Record TTLs are something that I think about, and consider changing, whenever I'm about to make a significant change to a name.

(Yes, if TTLs only existed for zones, then you could still break out service.example.com into its own zone, and define the TTL there. But if you frequently want different TTLs for different records, then having to do this would be inconvenience without benefit. Service.example.com would be part of its parent zone initially, then you'd have to separate it out into its own zone just for the sake of a different TTL, and then merge it back in later. Under this use-case, zone-wide TTLs only will add complexity.)


The problem with this is that there may not be a single zone file. Either because of location aware resolvers, or because the entry won't exist until it's requested. This means that caching the whole zone wouldn't allow for dynamic resolving and would require lots more caches at whatever granularity someone else wants for their local server architecture.

> Does DNS not have spacial locality to its access patterns? I.e., if an intermediate resolver retrieves the A records for a domain, does that not imply that it'll soon also want the MX records for that domain, and the TXT SPF records, and—essentially—all the records with some probability? Is there no justification for pre-fetching these?

Probably not. If I want to visit your website, I might just need A and AAAA. That doesn't mean I will soon want to send you emails (MX) or look at your google site verification token (TXT).

> Is there some big use-case for the DNS records within a zone to have different TTLs? Would it really be so inefficient if the zone as a whole just had one TTL, which was set as the minimum of the TTLs required by any of its records?

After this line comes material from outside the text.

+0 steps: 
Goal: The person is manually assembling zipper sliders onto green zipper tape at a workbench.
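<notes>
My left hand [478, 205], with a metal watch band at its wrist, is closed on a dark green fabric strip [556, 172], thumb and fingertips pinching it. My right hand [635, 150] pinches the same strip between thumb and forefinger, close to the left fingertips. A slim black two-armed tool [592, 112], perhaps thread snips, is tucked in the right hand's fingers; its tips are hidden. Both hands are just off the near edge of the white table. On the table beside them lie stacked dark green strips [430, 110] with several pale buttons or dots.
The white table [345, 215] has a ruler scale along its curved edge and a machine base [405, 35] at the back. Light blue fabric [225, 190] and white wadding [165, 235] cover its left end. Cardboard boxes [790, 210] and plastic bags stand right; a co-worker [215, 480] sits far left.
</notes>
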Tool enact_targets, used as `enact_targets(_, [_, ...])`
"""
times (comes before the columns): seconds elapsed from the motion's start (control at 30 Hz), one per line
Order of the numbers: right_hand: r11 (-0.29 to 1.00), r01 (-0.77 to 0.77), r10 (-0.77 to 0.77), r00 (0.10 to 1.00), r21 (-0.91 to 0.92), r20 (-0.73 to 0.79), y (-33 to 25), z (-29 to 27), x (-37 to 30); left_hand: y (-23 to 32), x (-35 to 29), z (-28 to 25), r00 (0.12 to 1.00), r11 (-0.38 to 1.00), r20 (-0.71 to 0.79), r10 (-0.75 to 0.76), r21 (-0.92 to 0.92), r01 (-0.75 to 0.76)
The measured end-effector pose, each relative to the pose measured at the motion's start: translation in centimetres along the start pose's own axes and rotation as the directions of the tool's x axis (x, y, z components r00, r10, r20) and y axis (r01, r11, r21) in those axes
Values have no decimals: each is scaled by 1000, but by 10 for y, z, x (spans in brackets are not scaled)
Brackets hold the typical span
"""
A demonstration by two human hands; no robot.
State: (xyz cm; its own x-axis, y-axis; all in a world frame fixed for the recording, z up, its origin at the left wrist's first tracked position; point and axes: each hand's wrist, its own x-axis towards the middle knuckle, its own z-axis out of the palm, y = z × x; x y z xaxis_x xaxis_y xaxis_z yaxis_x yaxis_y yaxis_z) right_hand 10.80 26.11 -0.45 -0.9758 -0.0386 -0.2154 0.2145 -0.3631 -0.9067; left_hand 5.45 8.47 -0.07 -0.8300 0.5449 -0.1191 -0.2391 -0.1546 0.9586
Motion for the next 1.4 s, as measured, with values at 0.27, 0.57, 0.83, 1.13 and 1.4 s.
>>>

Definitely no. I tend to set low TTLs for A and AAAA records because in practice they do change very often. Depending on your setup, it possibly changes every deployment. But on the other hand MX is long-lived and I set it to many days. This is important security implications: if say, Gmail, has cached my MX records for many days, it will be very difficult for a DNS takeover attack to maliciously redirect my mail or other sort of DNS poisoning to do the same.


Fun fact: mailers will use the A record if a domain doesn't have an MX.

See RFC 5321


> Even though I know how it works, and why it works, I'm still kind of surprised that individual DNS records have individual TTLs. It feels unfamiliar/alien, compared to all the other hierarchy-of-caches systems I work with.

In HTTP, TTLs are per-resource.


A self hosted dyn dns requires a short TTL. eg most of a zone could be 2 days, but myhome.example.com can be set to 15 minutes.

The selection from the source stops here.